RECORDS SHOWN >>
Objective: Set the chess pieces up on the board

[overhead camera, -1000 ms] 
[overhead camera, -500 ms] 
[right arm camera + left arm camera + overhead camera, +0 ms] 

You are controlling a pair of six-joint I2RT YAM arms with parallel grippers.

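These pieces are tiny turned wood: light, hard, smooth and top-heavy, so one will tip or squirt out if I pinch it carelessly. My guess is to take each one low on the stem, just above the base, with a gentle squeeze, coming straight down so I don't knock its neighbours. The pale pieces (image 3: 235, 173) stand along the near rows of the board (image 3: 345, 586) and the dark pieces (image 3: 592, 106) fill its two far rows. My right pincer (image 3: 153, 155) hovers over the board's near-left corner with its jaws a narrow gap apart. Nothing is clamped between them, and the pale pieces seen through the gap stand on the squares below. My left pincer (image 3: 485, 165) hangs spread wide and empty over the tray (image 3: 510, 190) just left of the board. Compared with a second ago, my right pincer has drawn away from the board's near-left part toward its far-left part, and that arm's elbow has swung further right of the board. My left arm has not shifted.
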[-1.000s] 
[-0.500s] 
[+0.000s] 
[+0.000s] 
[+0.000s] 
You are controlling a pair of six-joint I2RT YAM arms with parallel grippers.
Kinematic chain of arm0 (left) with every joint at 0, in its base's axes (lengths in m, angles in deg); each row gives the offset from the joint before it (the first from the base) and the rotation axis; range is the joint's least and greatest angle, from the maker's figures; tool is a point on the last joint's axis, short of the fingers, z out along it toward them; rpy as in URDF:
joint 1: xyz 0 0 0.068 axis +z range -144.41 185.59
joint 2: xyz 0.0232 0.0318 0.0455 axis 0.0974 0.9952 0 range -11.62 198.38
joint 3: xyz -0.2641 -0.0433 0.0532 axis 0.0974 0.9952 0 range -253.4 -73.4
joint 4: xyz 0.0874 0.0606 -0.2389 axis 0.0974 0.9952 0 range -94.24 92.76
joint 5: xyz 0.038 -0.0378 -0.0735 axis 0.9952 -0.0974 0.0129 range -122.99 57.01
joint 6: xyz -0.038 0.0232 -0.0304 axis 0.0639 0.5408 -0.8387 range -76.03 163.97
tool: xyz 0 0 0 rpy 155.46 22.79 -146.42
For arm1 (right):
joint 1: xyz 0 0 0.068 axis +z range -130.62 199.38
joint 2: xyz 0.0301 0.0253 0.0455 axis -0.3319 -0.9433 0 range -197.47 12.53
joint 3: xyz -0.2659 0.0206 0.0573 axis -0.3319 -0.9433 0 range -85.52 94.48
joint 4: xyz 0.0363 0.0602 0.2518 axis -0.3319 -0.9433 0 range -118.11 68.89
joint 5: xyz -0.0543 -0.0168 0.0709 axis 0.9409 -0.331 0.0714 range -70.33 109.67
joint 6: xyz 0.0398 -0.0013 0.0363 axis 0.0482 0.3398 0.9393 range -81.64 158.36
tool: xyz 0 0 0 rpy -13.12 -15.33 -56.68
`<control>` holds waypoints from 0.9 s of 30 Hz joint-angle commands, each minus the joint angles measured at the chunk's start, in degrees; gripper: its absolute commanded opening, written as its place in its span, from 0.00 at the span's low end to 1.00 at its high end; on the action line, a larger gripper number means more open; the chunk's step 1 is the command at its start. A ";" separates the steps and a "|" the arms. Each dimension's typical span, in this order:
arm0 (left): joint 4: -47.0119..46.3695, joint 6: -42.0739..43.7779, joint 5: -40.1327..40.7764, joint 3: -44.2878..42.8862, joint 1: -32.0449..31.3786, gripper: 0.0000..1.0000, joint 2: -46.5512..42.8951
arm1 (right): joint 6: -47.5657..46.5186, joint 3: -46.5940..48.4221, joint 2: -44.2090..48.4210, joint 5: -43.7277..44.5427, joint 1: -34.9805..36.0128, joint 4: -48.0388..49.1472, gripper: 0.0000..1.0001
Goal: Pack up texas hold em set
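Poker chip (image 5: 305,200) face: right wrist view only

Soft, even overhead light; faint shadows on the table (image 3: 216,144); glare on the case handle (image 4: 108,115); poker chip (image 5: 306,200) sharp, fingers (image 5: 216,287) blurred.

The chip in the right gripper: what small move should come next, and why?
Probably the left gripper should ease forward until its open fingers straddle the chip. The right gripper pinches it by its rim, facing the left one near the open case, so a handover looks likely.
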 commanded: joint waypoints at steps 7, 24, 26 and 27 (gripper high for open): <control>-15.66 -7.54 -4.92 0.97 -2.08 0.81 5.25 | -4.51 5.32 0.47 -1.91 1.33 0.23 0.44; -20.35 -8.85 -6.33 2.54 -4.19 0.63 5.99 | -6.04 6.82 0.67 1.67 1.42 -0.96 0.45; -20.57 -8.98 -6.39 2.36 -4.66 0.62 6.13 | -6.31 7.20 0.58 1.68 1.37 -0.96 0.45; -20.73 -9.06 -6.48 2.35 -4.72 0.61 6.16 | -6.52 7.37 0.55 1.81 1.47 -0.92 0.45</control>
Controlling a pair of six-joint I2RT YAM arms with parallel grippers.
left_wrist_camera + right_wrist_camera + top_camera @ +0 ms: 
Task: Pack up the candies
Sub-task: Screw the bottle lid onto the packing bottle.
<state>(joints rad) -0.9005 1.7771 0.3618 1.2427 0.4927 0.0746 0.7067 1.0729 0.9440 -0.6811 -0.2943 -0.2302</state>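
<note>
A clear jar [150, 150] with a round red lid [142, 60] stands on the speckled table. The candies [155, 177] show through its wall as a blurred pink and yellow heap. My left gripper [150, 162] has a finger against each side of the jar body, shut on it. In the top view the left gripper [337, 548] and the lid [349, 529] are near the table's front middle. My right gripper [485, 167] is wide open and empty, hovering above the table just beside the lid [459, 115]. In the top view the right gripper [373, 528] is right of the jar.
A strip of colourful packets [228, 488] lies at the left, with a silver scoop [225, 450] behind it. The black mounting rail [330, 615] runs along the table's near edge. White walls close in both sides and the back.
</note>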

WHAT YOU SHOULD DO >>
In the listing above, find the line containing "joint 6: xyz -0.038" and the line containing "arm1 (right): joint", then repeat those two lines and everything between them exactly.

WRITTEN SOLUTION >>
joint 6: xyz -0.038 0.0232 -0.0304 axis 0.0639 0.5408 -0.8387 range -76.03 163.97
tool: xyz 0 0 0 rpy 155.46 22.79 -146.42
For arm1 (right):
joint 1: xyz 0 0 0.068 axis +z range -130.62 199.38
joint 2: xyz 0.0301 0.0253 0.0455 axis -0.3319 -0.9433 0 range -197.47 12.53
joint 3: xyz -0.2659 0.0206 0.0573 axis -0.3319 -0.9433 0 range -85.52 94.48
joint 4: xyz 0.0363 0.0602 0.2518 axis -0.3319 -0.9433 0 range -118.11 68.89
joint 5: xyz -0.0543 -0.0168 0.0709 axis 0.9409 -0.331 0.0714 range -70.33 109.67
joint 6: xyz 0.0398 -0.0013 0.0363 axis 0.0482 0.3398 0.9393 range -81.64 158.36
tool: xyz 0 0 0 rpy -13.12 -15.33 -56.68
`<control>` holds waypoints from 0.9 s of 30 Hz joint-angle commands, each minus the joint angles measured at the chunk's start, in degrees; gripper: its absolute commanded opening, written as its place in its span, from 0.00 at the span's low end to 1.00 at its high end; on the action line, a larger gripper number means more open; the chunk's step 1 is the command at its start. A ";" separates the steps and a "|" the arms. Each dimension's typical span, in this order:
arm0 (left): joint 4: -47.0119..46.3695, joint 6: -42.0739..43.7779, joint 5: -40.1327..40.7764, joint 3: -44.2878..42.8862, joint 1: -32.0449..31.3786, gripper: 0.0000..1.0000, joint 2: -46.5512..42.8951
arm1 (right): joint 6: -47.5657..46.5186, joint 3: -46.5940..48.4221, joint 2: -44.2090..48.4210, joint 5: -43.7277..44.5427, joint 1: -34.9805..36.0128, joint 4: -48.0388..49.1472, gripper: 0.0000..1.0001

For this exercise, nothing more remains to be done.